Investors want to see corporations putting some type of plan in motion that addresses climate risk and environmental challenges, and they want to see these corporations investing in human capital and making good governance decisions. And we’ve seen that through the evolution of creating diversity, equity, and inclusion teams within corporate America. We’ve seen a driving force and more diversification in identities and expertise, and background and leadership styles within upper management and on corporate boards. And we’ve seen that this can drive growth and innovation within corporate America, and it’s something that corporations hope that will drive some workforce engagement, also will hopefully help improve tenure, as far as employees staying with the company.
You’re starting to see new employees when they’re starting to look for new opportunities out in the workforce. It’s very important for them to work for a company that cares about their employees and cares about their carbon footprint, and that have action plans in place that are addressing their climate risk challenges and social challenges that we haven’t seen in the past, but is at the forefront of all corporate decision making these days.
Rick Chukas:
I don’t want to spend a lot of time on this issue, but ESG being relatively new and without a lot of rules and regulations out there with which to guide organizations, I know this concept of greenwashing has been one of the negatives that has kind of hit the industry.
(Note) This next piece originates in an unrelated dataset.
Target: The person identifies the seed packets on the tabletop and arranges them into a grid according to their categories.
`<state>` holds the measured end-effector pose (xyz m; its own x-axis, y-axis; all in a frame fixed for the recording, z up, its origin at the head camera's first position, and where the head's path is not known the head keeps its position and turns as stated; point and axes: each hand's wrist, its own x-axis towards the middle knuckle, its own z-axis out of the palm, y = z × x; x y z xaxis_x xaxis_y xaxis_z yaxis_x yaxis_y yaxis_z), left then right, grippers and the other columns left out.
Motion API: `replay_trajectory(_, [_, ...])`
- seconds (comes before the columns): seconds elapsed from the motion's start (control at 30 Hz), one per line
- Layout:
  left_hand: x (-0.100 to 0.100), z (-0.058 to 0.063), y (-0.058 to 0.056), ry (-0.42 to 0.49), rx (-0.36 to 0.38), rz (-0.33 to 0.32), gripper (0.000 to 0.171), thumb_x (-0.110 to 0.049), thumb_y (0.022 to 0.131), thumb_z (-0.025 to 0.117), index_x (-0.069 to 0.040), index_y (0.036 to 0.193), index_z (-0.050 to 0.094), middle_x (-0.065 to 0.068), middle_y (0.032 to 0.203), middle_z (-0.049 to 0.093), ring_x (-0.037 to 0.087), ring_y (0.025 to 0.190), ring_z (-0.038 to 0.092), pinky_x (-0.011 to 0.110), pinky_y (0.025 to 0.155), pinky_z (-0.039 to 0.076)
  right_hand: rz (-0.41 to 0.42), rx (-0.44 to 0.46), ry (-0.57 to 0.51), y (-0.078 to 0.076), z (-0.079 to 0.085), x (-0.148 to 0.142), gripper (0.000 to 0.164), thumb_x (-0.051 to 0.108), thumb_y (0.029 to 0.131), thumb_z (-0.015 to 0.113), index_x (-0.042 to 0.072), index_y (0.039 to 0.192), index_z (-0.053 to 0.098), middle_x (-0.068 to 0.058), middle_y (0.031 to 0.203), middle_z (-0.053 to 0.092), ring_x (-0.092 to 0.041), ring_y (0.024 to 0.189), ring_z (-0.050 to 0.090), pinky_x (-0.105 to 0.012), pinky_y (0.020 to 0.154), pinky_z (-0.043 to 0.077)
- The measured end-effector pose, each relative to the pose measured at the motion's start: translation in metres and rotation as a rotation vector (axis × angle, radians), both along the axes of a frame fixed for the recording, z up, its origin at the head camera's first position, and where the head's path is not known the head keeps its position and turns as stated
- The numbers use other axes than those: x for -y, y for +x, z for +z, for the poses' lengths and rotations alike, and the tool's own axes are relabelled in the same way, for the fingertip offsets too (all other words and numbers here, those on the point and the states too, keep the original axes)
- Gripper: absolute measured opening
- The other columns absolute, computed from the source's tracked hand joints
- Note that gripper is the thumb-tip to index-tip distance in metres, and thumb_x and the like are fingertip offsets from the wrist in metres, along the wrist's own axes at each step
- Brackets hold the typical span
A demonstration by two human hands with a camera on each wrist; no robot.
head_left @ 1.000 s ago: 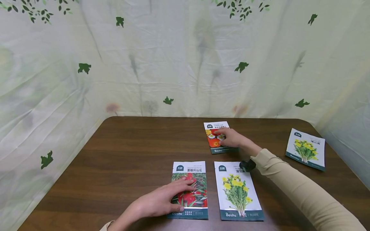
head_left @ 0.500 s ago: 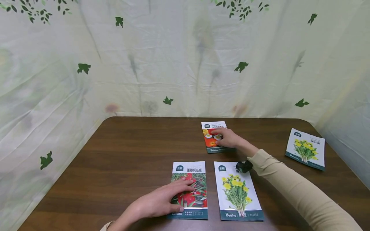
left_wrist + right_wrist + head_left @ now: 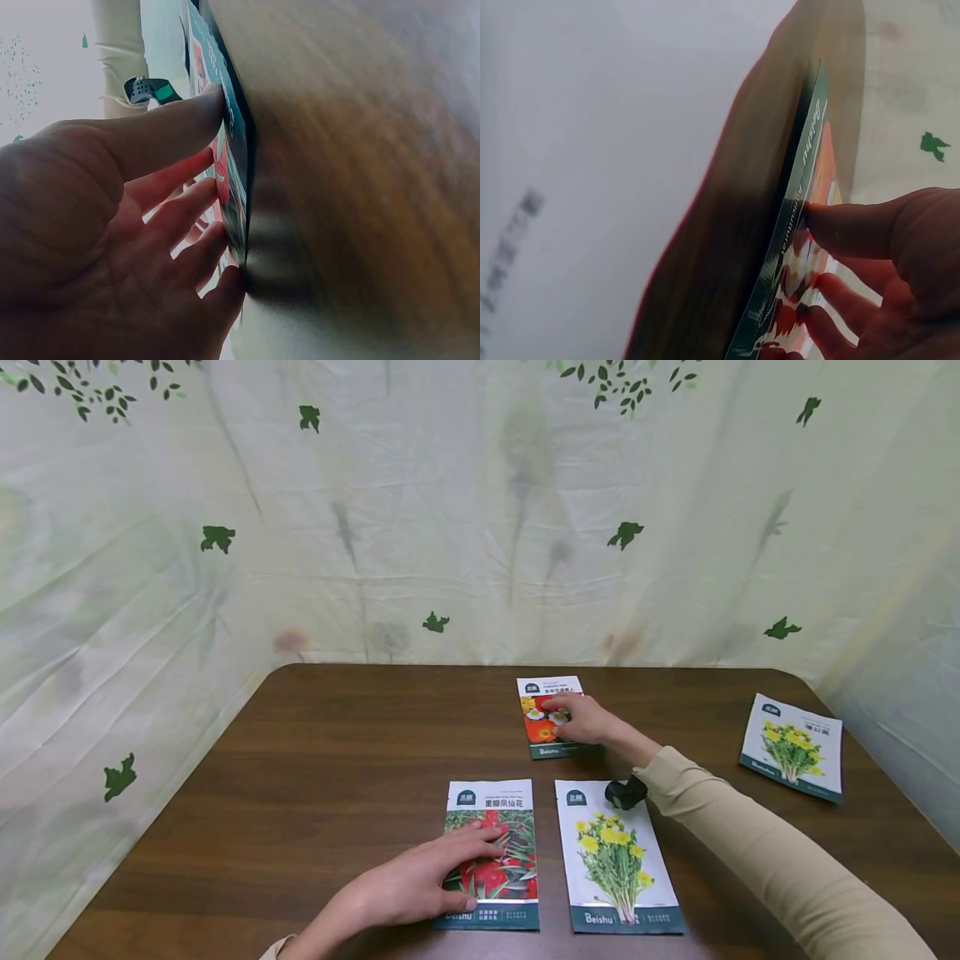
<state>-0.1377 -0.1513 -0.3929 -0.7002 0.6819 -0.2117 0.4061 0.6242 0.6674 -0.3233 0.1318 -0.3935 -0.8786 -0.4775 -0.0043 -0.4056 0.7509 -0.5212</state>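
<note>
My left hand (image 3: 429,878) rests on a seed packet with red flowers (image 3: 519,864), lying near the table's front. In the left wrist view its thumb and fingertips (image 3: 210,105) touch the packet's printed face. Farther back, my right hand (image 3: 588,723) touches a seed packet with orange and white flowers (image 3: 540,733) from above. The right wrist view shows the thumb and fingertips (image 3: 821,219) on that packet's face, not curled round its edge. The hand hides part of its right side. A seed packet with yellow dandelions (image 3: 617,868) lies beside the red-flower one, under the right forearm's wrist device.
Another dandelion packet (image 3: 792,748), slightly turned, lies at the right of the brown wooden table (image 3: 360,735). A pale curtain with green leaf prints (image 3: 450,527) hangs behind the table. A small black device (image 3: 626,793) sits at the right wrist.
My right hand has slid the orange-flower packet a little to the left along the table. The left hand and the other packets stay in place.
</note>
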Motion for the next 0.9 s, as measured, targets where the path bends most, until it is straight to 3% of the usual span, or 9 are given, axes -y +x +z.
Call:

Can you spend just a few minutes touching on that issue?
Melanie Frontczak:
Sure, Rick. In 2023, we definitely saw an intensified scrutiny and investigation and focus on by regulators on greenwashing. I mean, ultimately what could happen is corporations could be penalized monetarily by regulators for making false or exaggerated claims about their ESG investing practices. In addition, you could see some bad press and public scrutiny that could also end up hurting their bottom line.
Steve LeClere:
I guess to that end, Melanie, are there third-parties out there that can validate some of these sustainability investments to avoid the problems you just mentioned? And how does that work in a given investment, and how has Monarch been able to incorporate some of that third-party validation?
Melanie Frontczak:
Yeah, I mean, as again, from stakeholders and shareholders out there, as they are requesting and requiring further support and transparency, and more regulation around disclosures, we are seeing more corporations and businesses out there utilize third-party certification groups. For example, here at Monarch, we do a ESG impact assessment on each of our federal funds. We created a framework with a company by the name of Verisk Maplecroft, who is a global ESG risk analytics and consulting firm over in Europe. And we, along with them, created the framework for assessing our federal funds, looking at the environmental, social, and governance aspects of these investments. And after we had created the framework, we also used another third-party expert, global expert in this space that specialized in independent verification, to look at the framework, the scoring, and the impact metrics that we had put together with Verisk Maplecroft as just an added layer of review, which hopefully then provides our investors with just additional support over what they’re investing in here at Monarch Private Capital.
Rick Chukas:
I know in 2022, Melanie, that we saw a pretty significant push, regulatory-wide, for an expanded focus on climate related disclosures. From an ESG standpoint and from a standards standpoint, do you see this continuing to evolve over time?
Melanie Frontczak:
Yes, Rick, definitely. I feel like we’re just getting started. We did see a huge push in 2022, both by the SEC and the ISSB, the ISSB is the International Sustainability Standards Board. They both came out with proposed updates to climate related disclosures, both of them did. And we’ve had standards on environmental and social and financial aspects for decades, but they were pretty generic in form. In 2022, we really saw a big push from the SEC and the ISSB regarding, specifically, climate related disclosures. And specifically, they put together disclosures essentially encompassing 77 different industries.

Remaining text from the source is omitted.